The Taylor, Martin and Gibson guitar companies may be longtime competitors, but they have one goal in common: to guarantee the continued supply of the high-quality wood essential to their product. Maxine Trump’s documentary Musicwood vividly illustrates the scope of the problem in its depiction of the battle to preserve the rapidly diminishing forests essential to supplying the next Bob Dylan with a high-quality acoustic guitar to strum.



The film’s central conflict is a complicated one, insofar as it involves Native American loggers, not a group that would normally be thought of as being harmful to the environment. But their stewardship of Alaska’s Tongass National Forest, a rainforest whose Sitka Spruce tree is ideal for the building of the soundboards of acoustic guitars, has created problems. The supply is quickly being extinguished as the forests have fallen victim to their practice of clear-cutting, which destroys wide swaths in one fell swoop.

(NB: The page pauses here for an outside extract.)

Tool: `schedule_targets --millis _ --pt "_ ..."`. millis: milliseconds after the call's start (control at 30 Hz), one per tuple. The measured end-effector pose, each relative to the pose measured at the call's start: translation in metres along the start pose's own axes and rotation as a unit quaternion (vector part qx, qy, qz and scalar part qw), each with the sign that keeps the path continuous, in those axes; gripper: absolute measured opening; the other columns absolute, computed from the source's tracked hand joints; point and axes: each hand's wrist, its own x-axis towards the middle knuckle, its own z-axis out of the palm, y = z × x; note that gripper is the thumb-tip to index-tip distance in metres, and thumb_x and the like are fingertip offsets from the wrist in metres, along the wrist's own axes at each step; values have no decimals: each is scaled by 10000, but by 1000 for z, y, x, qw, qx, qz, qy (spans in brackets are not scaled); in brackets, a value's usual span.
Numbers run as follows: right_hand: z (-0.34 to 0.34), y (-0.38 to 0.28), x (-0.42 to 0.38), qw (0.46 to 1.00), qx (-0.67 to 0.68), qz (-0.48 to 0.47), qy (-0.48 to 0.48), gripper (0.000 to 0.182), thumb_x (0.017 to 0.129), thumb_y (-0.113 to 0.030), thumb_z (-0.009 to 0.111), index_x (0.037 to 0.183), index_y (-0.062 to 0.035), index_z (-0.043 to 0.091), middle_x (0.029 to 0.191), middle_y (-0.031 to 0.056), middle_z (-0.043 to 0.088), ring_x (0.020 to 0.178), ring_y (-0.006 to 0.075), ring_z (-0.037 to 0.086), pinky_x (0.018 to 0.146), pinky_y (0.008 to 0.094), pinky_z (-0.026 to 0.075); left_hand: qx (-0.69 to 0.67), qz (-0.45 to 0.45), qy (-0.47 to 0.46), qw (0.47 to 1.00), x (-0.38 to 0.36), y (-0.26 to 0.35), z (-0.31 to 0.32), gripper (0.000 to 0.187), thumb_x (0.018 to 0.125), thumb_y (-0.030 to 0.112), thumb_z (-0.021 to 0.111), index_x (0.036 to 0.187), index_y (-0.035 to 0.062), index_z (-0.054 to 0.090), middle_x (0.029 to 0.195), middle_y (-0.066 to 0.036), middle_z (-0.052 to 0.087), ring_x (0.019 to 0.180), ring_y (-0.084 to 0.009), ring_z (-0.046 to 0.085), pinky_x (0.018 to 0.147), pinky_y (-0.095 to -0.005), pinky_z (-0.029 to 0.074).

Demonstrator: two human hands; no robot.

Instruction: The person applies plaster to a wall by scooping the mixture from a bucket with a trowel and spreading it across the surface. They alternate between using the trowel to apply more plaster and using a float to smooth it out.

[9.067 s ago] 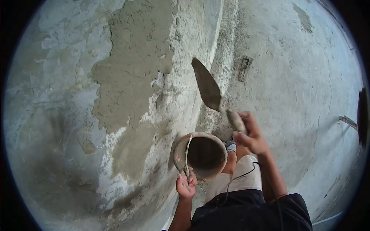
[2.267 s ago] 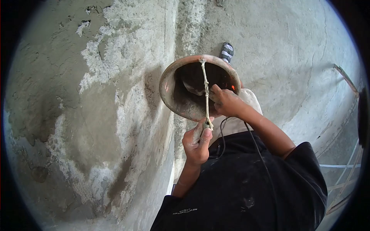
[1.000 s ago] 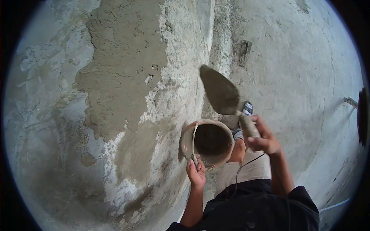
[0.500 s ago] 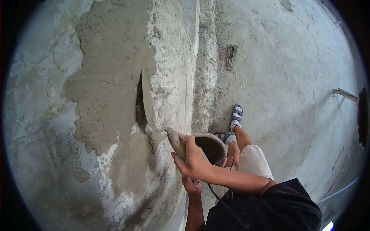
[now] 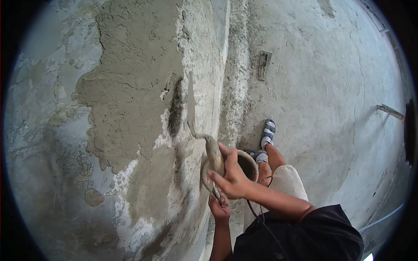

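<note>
My right hand (image 5: pixel 235 176) is closed round the mortar-smeared handle of a trowel (image 5: pixel 213 154). The trowel's blade points up the view, seen nearly edge-on, beside the wall (image 5: pixel 202 56); whether it touches cannot be told. A broad patch of wet grey mortar (image 5: pixel 135 87) covers part of that wall, with a dark rough hollow at its right edge. Under my right hand is a round bucket (image 5: pixel 249 164), partly hidden by the hand and trowel. My left hand (image 5: pixel 219 208), lower down, is closed at the bucket's near side; rim or handle cannot be told.
A flat handled tool, like a plasterer's float (image 5: pixel 264 65), lies on the concrete floor (image 5: pixel 318 87). Sandalled feet (image 5: pixel 268 130) stand right of the wall's base. A narrow bar (image 5: pixel 390 111) is at the far right. A dark cable (image 5: pixel 265 226) hangs across my shirt.
The trowel has come off the mortar patch and moved right, its blade turning edge-on. My right hand has shifted right over the bucket. More of the bucket's left side shows.
</note>
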Motion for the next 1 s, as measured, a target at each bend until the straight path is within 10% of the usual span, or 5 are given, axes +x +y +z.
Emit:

Much of the wood goes not to the guitar manufacturers, but rather to Asian-based companies who need it to fuel that region’s ever growing construction industry.


Documenting the quest of the company’s CEOs to battle the foresting practices with the help of the environmental group Greenpeace, the film delivers a compelling portrait of the complicated issues involved. The filmmaker’s sympathies are made evident by the presence of numerous prominent musicians -- Steve Earle, Kaki King, members of such groups as Lambchop and Yo La Tengo, among others -- who movingly testify to the glories of the acoustic guitar as well as providing music for the soundtrack.


The heroes and villains of the story are not always clear -- Gibson, for instance, runs afoul of the U.S. government after it begins importing rosewood, another vital ingredient, from Madagascar. At times the film borders on being overly sentimental, such as an interview with one veteran guitar-maker who says, “It’s all I’ve ever done…I’m unemployable.” But anyone who’s ever lovingly handled a beautifully made guitar will be made uneasy by this account of the embattled industry’s struggles.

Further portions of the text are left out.